Local Malawi television content
Two years ago while at a filmmakers and distributors conference, an issue was raised about film and documentary distribution in Africa particularly English speaking countries. I learnt that most television stations prefer to broadcast local country content above anything else. Stations like SABC Africa only accept and buy material with an African theme. Occasionally they decline new content because they already have too much material yet to be broadcast.
This brings me back home. A few years ago TVM used to broadcast a range of programmes from around Africa and beyond all the way to the Republic of China. I can’t competently comment on whether this is still the case. However, I can say that the station does sometimes constantly repeat some of it’s locally produced programmes, most outdated, and it has been the subject of many debates and commentaries. One can draw a few conclusions as to why this is the case.
TVM does not like buying content and I speak from experience. The station prefers to be paid for any content it gets even in the case where I assume they would not have anything to broadcast other than programmes that have already been broadcast before. The station is not usually known to go and collect news items either without being ferried to the location then getting paid allowances.
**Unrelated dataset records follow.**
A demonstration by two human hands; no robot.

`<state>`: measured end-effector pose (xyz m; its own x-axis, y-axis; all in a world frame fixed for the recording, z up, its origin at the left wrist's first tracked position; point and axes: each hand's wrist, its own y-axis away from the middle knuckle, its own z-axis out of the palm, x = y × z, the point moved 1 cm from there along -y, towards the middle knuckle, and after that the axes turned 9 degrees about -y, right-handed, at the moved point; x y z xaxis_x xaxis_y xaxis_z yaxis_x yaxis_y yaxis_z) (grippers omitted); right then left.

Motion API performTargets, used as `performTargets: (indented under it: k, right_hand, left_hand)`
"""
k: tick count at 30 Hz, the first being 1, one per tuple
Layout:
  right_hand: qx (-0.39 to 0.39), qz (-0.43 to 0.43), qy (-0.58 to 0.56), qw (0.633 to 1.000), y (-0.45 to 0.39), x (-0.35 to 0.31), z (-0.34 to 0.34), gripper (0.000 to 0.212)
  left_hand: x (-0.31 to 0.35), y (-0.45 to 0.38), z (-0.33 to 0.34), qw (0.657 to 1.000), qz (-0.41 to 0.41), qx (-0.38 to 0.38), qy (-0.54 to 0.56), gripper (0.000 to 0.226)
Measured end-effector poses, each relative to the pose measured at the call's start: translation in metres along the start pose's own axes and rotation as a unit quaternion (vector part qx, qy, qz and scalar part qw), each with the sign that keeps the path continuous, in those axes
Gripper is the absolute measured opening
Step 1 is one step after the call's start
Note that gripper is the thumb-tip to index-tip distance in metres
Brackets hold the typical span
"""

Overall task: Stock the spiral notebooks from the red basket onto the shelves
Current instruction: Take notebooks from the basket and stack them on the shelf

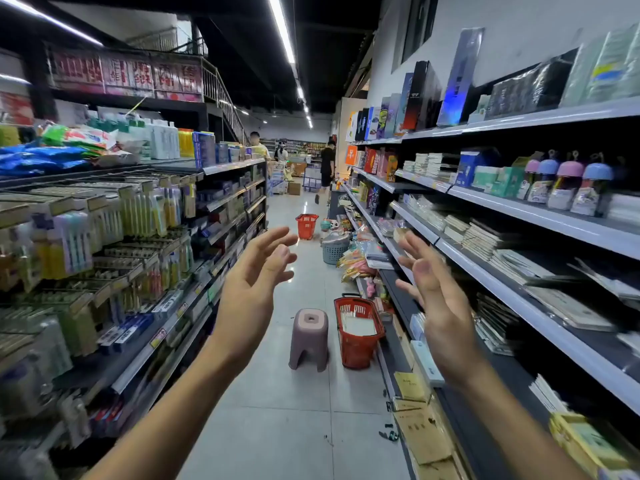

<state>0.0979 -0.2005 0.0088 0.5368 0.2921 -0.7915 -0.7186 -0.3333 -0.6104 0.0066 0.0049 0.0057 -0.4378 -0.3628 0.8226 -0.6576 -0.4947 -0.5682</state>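
Head view, looking down a shop aisle with shelving on both sides. Both bare arms reach forward at mid-frame. The left hand [254, 271] is released, fingers spread and slightly curved, holding nothing. The right hand [434, 289] is likewise released, palm turned inward, fingers splayed, holding nothing. The two hands are apart, facing each other in the air above the floor [277, 427]. Below and between them, on the floor against the foot of the right-hand shelves [540, 275], stands the red basket [358, 344], with pale spiral notebooks [358, 323] inside it. Just left of the basket sits a mauve plastic stool [309, 337]. Further down the aisle stands a second red basket [306, 225] and, nearer, a grey basket [334, 251]. Stacked notebooks lie on the right-hand shelves.
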Motion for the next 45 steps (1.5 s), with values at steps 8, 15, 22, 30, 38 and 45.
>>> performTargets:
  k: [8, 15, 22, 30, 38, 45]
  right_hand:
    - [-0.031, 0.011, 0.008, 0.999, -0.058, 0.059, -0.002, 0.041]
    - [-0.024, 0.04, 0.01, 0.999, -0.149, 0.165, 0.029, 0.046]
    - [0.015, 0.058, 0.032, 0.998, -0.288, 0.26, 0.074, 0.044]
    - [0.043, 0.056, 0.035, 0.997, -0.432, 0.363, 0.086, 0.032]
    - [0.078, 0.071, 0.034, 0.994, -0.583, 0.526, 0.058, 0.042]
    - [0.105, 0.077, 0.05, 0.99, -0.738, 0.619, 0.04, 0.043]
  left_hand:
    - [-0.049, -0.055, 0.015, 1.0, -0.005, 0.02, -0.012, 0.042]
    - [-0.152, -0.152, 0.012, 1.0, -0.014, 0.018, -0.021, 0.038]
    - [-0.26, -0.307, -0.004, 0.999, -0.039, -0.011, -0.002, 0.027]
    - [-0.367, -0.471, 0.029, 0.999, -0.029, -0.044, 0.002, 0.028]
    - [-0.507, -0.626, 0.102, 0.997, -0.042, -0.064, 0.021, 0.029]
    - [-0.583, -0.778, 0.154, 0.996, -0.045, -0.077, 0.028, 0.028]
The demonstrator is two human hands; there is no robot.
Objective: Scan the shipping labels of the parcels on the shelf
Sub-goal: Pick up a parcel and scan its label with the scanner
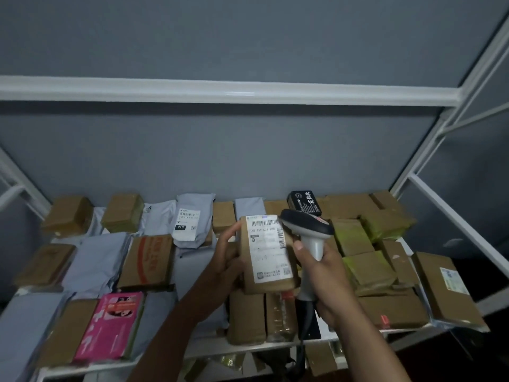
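Note:
My left hand (229,261) grips a small brown cardboard parcel (271,283) by its left side and holds it above the shelf. A white shipping label (267,248) with barcodes faces up on the parcel. My right hand (325,274) grips the handle of a grey and black barcode scanner (308,230). The scanner's head sits just right of the label's top edge, tilted toward it. Many other parcels lie flat on the white shelf (248,347) below both hands.
Brown boxes and grey mailer bags cover the shelf, among them a labelled grey bag (190,220), a pink box (111,325), a black box (303,202) and green-taped boxes (366,249). White frame posts (429,150) stand at the right, a rail (220,91) crosses above.

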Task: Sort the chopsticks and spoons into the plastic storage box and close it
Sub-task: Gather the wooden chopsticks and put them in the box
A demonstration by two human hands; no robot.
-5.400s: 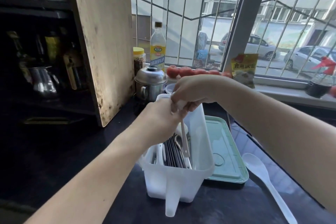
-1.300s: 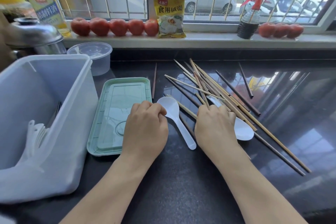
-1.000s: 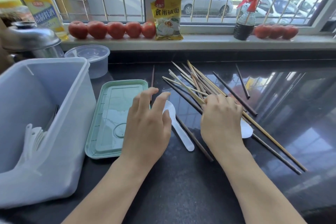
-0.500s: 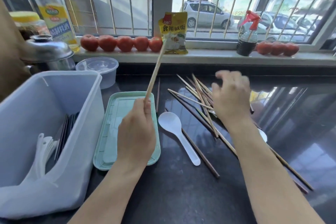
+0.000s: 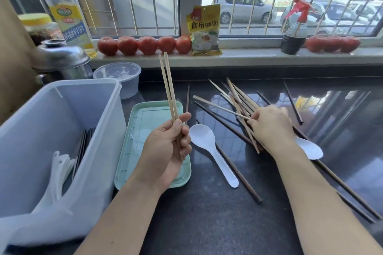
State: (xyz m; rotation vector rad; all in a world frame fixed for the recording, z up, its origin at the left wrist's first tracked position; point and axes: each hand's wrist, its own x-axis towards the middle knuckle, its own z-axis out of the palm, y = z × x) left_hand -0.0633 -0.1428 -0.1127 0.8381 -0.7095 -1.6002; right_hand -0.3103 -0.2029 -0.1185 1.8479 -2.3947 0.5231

We have all heard about musicians paying to have their music videos aired.
Another reason for repeats, I can only guess, could be the insistence on airing local content. While the argument for local content has its merits, it can also pose challenges. In a country where film and video production is neither encouraged nor adequately rewarded, it will always be difficult to find locally produced television material and good quality work for that matter. For those who are in the trade, video production equipment is not only expensive but very hard to come across locally without having to make a trip south of the Limpopo to find a wide range and a good deal. Regional and African productions will obviously not be an option as the producers demand payment for their work, a practice alien to TVM.
Is Government intervention the solution?
So what’s the solution? Perhaps it’s time for relevant stakeholders to actively encourage, recognise and reward local film producers in an effort to help create a wide variety of locally produced material. The solution could also lie in the fact that the world is virtually so much smaller than most people think and that local content is no longer that relevant to society. Or perhaps the problem lies within TVM itself – the culture, ethics and style.